• Task goal
Would you output the whole listing below, exactly as it reads?

%%

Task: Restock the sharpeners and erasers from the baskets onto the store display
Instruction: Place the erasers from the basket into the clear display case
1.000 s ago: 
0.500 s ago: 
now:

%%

• Solved problem
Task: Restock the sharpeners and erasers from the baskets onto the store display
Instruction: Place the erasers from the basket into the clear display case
1.000 s ago: 
0.500 s ago: 
now:

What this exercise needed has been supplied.